Visual edits regenerate clean code, so you can drag nodes around and build these extensions in the editor without writing Mermaid syntax directly.
Mermaid code
Copy it anywhere Mermaid is supported — GitHub, Notion, or your docs.
flowchart TD
A[Customer initiates checkout] --> B[Collect payment method]
B --> C{Card details valid?}
C -->|No| D[Show validation error]
D --> B
C -->|Yes| E[Submit to payment processor]
E --> F{Authorization approved?}
F -->|No| G[Decline transaction]
G --> H[Show error & suggest alternatives]
H --> B
F -->|Yes| I[Create order record]
I --> J[Charge customer]
J --> K{Capture succeeded?}
K -->|No| L[Notify merchant & customer]
L --> M[Reverse authorization]
K -->|Yes| N[Send confirmation email]
N --> O[Update inventory]
O --> P[Trigger fulfillment]
Frequently asked questions
- What is a payment processing flow diagram?
- It maps the journey of a payment from when a customer enters their card details through authorization, capture, settlement, and fulfillment. It makes visible the decision points — is the card valid, is it authorized, does the capture succeed — and the recovery paths when something fails. Teams use it to design retry logic, error messaging, and customer communication.
- What is the difference between authorization and capture?
- Authorization checks that the card is valid and the customer has sufficient funds, but does not charge them yet. Capture actually takes the money. Many systems authorize immediately and capture later — sometimes days later for subscriptions. This split allows you to authorize many orders but only charge for what ships, reducing customer churn from failed charges.
- Why does this diagram include an inventory update after capture?
- Because in a real system, you do not deduct inventory when the order is placed — you deduct it when the payment succeeds. Showing this in the diagram forces teams to agree: do you reserve inventory during authorization, or only after capture? That choice affects overbooking risk and customer fairness.
- How do I adapt this for subscriptions or refunds?

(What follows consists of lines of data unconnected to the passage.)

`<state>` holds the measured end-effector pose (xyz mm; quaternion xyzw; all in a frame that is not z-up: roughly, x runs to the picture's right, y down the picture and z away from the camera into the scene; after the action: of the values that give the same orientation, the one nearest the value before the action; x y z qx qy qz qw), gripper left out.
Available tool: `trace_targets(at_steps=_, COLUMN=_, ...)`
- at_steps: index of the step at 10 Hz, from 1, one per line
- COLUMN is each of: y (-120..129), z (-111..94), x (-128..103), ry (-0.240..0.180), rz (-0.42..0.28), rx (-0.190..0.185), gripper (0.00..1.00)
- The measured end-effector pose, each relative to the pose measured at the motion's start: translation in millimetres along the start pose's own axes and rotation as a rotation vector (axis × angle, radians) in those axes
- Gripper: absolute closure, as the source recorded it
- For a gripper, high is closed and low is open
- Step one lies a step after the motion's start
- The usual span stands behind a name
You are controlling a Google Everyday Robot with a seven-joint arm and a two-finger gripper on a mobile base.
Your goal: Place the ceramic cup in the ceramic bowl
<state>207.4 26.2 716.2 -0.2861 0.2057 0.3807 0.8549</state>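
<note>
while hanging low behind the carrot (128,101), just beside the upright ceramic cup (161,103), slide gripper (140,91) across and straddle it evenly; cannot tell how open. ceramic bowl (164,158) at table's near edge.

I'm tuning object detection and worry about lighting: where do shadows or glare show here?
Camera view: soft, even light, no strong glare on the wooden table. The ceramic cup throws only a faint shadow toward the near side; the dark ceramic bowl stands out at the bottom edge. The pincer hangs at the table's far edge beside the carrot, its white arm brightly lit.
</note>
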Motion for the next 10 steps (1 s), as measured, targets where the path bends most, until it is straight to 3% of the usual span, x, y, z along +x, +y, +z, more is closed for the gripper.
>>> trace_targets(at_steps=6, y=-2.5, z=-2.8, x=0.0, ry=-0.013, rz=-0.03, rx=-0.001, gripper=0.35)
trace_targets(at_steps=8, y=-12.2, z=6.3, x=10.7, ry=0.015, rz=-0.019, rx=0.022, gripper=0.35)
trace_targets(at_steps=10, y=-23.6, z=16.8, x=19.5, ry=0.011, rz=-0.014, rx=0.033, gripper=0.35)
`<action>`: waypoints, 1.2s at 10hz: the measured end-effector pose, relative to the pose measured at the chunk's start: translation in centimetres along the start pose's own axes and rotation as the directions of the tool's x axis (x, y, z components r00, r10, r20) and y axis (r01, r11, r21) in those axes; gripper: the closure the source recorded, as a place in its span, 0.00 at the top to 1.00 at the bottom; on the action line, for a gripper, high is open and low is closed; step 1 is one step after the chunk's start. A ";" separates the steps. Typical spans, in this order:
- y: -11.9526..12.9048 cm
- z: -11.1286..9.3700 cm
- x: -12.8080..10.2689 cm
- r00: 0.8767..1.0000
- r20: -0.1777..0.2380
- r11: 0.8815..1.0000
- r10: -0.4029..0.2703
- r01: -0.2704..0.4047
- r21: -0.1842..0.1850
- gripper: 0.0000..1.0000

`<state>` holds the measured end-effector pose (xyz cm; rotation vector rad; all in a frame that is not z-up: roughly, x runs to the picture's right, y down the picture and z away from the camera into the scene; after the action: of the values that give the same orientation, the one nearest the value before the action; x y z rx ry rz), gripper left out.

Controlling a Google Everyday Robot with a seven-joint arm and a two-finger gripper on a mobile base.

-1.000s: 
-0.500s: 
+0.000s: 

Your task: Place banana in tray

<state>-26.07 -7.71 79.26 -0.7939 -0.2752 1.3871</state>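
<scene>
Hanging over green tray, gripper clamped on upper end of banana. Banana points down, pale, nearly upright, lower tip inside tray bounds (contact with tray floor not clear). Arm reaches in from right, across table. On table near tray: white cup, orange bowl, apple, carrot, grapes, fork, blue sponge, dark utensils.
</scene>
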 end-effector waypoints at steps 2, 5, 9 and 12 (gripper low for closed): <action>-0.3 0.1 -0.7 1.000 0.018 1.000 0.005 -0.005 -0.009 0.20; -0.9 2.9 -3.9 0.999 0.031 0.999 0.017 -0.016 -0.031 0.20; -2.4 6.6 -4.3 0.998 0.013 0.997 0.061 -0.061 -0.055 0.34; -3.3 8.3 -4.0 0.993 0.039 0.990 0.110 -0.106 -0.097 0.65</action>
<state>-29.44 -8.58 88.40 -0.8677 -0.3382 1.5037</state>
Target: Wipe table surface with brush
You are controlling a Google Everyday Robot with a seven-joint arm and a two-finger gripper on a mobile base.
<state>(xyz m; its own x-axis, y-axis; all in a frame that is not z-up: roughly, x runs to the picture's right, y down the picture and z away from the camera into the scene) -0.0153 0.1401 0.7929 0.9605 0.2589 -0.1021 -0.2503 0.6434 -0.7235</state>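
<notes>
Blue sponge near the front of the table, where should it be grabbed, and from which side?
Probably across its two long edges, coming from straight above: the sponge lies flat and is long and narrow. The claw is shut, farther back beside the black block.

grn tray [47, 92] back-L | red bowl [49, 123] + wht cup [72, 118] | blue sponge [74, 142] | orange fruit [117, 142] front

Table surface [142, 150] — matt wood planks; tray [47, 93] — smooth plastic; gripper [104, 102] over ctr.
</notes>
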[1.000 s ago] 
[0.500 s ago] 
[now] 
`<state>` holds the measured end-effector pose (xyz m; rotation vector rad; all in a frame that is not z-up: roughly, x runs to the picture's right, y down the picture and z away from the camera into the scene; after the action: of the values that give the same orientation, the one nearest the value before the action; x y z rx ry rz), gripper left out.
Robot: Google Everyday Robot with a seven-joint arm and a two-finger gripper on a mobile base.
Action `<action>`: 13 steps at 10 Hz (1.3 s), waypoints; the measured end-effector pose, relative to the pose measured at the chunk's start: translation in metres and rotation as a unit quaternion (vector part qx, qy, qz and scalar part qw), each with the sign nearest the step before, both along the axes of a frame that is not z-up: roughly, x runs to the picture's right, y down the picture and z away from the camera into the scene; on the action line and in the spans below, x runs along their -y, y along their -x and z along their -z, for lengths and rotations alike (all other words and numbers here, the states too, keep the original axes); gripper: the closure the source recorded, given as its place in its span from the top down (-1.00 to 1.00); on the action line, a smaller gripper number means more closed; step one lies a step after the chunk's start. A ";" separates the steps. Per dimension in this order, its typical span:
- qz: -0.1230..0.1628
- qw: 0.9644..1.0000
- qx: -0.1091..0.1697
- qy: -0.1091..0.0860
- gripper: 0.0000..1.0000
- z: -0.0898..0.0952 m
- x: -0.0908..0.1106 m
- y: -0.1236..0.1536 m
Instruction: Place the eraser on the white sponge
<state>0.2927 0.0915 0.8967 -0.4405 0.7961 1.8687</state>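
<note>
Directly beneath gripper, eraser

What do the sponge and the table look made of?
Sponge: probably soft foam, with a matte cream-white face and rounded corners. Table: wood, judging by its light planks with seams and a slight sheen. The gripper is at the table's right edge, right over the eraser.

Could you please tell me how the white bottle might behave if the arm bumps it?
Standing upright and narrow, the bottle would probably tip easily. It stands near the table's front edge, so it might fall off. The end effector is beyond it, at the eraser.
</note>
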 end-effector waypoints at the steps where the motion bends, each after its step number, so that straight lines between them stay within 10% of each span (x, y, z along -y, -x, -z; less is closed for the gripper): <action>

- For subscriptions, add a recurring capture loop at the bottom showing the charge repeating on a schedule, with a failed-charge recovery path that retries 3–7 times before pausing the subscription. For refunds, insert a new branch after 'Fulfillment' showing the refund request, a reversal API call, and a customer credit. Visual edits regenerate clean Mermaid code, so you can sketch these extensions without touching syntax.